1 Reply • 232 View • 7 Months ago

The “Female Manager’s Male Subordinates” Problem That Frustrates All BI Tools

Join queries are a big, long-standing problem in BI, and wide tables (CUBE) are commonly used to deal with the problem. A wide table is constructed in advance to eliminate the multitable association so that the issue can be bypassed.

But this reduces the flexibility of the BI tools.

Here is the “female managers’ male subordinates” problem: based on employee table and department table, we want to find out male employees whose 1^st-level managers are female.

Below is the relationship between the two tables (there is an association relationship between employee table and department table, and the department table contains a self-association):

This is the SQL written manually:

SELECT A.*
FROM employee A
JOIN department B ON A.dept_id=B.id
JOIN employee C ON B.manager=C.id
WHERE A.gender='male' AND C. gender =' female'

The employee table storing the employees and managers (who are also employees) needs to be associated twice to obtain the query target.

In order to avoid the association, we construct a wide table (emp_width) according to the query’s requirement:

As “special” employees, information of managers needs to be specifically copied from the employee table.

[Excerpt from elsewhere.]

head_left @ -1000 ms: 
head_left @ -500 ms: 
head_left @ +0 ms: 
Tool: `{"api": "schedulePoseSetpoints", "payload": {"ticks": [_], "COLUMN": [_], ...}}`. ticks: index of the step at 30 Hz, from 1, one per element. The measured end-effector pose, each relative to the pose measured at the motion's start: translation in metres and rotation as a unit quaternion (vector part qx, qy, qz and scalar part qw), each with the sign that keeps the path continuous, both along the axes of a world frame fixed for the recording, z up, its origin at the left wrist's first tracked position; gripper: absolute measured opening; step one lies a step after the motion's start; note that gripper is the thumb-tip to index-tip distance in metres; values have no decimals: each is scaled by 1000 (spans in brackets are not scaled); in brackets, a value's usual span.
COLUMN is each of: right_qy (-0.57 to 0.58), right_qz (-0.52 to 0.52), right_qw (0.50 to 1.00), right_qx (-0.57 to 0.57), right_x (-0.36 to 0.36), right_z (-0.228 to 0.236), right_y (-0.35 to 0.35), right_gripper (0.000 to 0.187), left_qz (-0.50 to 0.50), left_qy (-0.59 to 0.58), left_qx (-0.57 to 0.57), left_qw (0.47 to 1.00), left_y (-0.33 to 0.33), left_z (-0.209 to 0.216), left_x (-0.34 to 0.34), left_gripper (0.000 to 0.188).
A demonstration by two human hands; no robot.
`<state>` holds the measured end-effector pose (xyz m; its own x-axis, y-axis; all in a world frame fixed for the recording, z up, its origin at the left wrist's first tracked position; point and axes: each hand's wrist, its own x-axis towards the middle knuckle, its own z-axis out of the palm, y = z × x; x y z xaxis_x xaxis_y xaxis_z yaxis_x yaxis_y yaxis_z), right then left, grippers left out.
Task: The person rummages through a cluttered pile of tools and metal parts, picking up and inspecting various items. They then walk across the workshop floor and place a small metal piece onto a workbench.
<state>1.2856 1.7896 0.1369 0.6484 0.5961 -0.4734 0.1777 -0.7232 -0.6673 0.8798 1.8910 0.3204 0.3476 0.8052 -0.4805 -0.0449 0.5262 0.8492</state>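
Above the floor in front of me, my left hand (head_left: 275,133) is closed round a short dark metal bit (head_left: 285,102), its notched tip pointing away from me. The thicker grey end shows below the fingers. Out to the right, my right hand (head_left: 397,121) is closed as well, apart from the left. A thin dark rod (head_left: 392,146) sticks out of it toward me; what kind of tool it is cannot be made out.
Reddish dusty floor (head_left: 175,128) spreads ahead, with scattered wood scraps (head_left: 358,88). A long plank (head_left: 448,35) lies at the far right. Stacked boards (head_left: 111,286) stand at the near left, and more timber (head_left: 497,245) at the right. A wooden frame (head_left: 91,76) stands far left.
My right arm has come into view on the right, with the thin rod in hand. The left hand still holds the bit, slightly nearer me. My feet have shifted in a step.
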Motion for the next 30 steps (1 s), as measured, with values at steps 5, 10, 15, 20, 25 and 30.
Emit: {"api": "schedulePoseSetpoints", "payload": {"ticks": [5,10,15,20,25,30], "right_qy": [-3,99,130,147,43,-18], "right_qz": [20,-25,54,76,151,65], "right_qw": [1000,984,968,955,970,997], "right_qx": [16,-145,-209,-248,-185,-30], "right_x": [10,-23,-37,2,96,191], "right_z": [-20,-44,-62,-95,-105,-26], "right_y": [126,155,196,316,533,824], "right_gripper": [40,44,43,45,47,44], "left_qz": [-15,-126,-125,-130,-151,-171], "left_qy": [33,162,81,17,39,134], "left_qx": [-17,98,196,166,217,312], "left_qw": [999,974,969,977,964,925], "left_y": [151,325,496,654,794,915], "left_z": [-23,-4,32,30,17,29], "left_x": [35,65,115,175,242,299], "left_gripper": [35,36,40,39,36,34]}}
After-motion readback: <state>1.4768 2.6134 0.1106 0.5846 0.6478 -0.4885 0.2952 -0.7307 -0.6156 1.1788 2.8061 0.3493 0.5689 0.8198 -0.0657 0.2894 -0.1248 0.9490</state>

No association is needed when conducting query based on this wide table:

SELECT A.*
FROM emp_width A
WHERE A.GENDER='' AND A.mgr_gender='female'

It is easy to implement the “female managers’ male subordinates” query based on such a wide table. There’s nothing particular about it. But if we want to find “male employees whose 1^st-level managers and 2^nd-level managers are female”, what can we do? The current wide table is not enough to conduct the query, we need to add more fields to it:

Copy information of the 2^nd-level managers (who are also employees) again to get a wider table, then we can implement the query based on this single table:

SELECT A.*
FROM emp_width A
WHERE A.GENDER='' AND A.mgr_gender='female' AND A.mgr_gender2='female'

So far, I believe you have been aware of the problem. As the query requirement changes, the wide table needs to be adjusted. Obviously, this deviates from our original intention of designing BI tools (the plan is to achieve flexible queries).

Of course, most of the contemporary BI products also allow users to establish association themselves on the interface side, which is another commonly used way to handle the join queries. But this requires that business users (BI users) be very familiar with the table structure and the relationships between tables and that they possess a certain degree of technical skill.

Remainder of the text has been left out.